Lord Williams of Mostyn

My Lords, I am grateful for that question and suggestion. It seems to me that those are exactly the points one is giving to the registrar to come to his determination upon. That is why we have the two-stage system. He has to take into account recent political history. It seems to me that if there were a completely independent organisation trying to call itself the Scottish Labour Party, it might well not succeed in being registered and when it came to a ballot paper the returning officer might well come to the conclusion that that was capable of misleading or, to use the phrase in the Bill, was likely to mislead. Those decisions obviously are within the discretion, first, of the registrar and, secondly, of the returning officer in the usual way.

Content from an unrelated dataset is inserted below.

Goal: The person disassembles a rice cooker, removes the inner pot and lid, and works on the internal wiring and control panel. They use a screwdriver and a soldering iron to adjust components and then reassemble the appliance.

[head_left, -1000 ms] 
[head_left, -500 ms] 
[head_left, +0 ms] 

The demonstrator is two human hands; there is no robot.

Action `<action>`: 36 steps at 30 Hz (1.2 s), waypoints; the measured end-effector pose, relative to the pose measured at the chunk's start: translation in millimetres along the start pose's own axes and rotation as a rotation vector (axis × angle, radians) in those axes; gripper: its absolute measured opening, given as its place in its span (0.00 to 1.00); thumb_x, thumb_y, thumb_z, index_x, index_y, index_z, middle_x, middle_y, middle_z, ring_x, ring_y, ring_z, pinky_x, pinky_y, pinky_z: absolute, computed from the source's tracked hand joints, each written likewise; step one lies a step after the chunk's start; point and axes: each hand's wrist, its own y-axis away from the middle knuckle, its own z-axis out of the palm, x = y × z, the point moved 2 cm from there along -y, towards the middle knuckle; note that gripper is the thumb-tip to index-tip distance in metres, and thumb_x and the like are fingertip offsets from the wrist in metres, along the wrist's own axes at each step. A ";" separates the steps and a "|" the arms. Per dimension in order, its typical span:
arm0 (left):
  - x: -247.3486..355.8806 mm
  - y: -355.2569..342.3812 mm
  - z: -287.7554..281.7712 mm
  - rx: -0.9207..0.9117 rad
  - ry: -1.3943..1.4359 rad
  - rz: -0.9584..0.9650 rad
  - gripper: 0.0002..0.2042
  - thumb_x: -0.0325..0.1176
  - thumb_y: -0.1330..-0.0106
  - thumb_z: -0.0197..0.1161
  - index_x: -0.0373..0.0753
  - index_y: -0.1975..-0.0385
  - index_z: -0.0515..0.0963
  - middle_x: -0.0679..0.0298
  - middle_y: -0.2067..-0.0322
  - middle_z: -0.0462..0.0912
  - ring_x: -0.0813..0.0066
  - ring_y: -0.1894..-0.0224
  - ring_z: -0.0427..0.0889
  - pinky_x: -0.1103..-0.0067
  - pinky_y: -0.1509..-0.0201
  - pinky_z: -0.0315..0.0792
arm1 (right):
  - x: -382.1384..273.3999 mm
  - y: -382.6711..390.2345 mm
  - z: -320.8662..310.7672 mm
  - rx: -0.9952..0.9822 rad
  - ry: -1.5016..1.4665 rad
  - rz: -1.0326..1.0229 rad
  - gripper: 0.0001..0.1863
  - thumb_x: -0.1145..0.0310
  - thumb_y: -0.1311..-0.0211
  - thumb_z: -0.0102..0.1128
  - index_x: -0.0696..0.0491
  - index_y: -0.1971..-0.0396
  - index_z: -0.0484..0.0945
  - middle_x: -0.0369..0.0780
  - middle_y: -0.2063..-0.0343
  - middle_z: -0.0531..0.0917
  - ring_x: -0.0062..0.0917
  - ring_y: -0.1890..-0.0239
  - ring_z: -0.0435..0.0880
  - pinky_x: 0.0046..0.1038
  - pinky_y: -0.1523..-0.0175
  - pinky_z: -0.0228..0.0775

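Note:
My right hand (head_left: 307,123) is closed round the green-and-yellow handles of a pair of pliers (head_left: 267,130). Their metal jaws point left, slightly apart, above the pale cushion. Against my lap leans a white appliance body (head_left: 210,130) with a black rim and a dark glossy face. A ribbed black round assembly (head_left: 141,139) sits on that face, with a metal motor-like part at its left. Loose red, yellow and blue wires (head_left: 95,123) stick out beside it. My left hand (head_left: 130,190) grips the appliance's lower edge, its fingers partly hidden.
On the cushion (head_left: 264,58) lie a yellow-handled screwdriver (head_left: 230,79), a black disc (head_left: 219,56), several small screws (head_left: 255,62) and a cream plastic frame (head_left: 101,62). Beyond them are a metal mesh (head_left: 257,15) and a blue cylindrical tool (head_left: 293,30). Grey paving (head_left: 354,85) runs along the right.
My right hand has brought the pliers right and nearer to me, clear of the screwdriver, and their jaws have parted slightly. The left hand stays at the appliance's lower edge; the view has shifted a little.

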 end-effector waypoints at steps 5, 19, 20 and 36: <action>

I do not see why someone, subject to the safeguards of the statutory regimes which we provide, should not seek to call himself "Independent Labour", "Independent" or "Unofficial Conservative". He will not be able to have, without registration, the official logo. It is a matter then for the returning officer to scrutinise the particular form of ballot and description to see whether it is likely to mislead.

One will have problems at the edges: there are no two ways about it. I do not know of any system that will be perfect. What I am respectfully suggesting is that this is a significant advance on what we presently have.

I am grateful for the general welcome that has been given to the Bill. If there are improvements that can be sensibly made consistent with the scheme of it, I would wish to give them every consideration. For present purposes I commend the Bill to the House.

On Question, Bill read a second time and committed to a Committee of the Whole House.

House adjourned at twenty minutes past ten o'clock.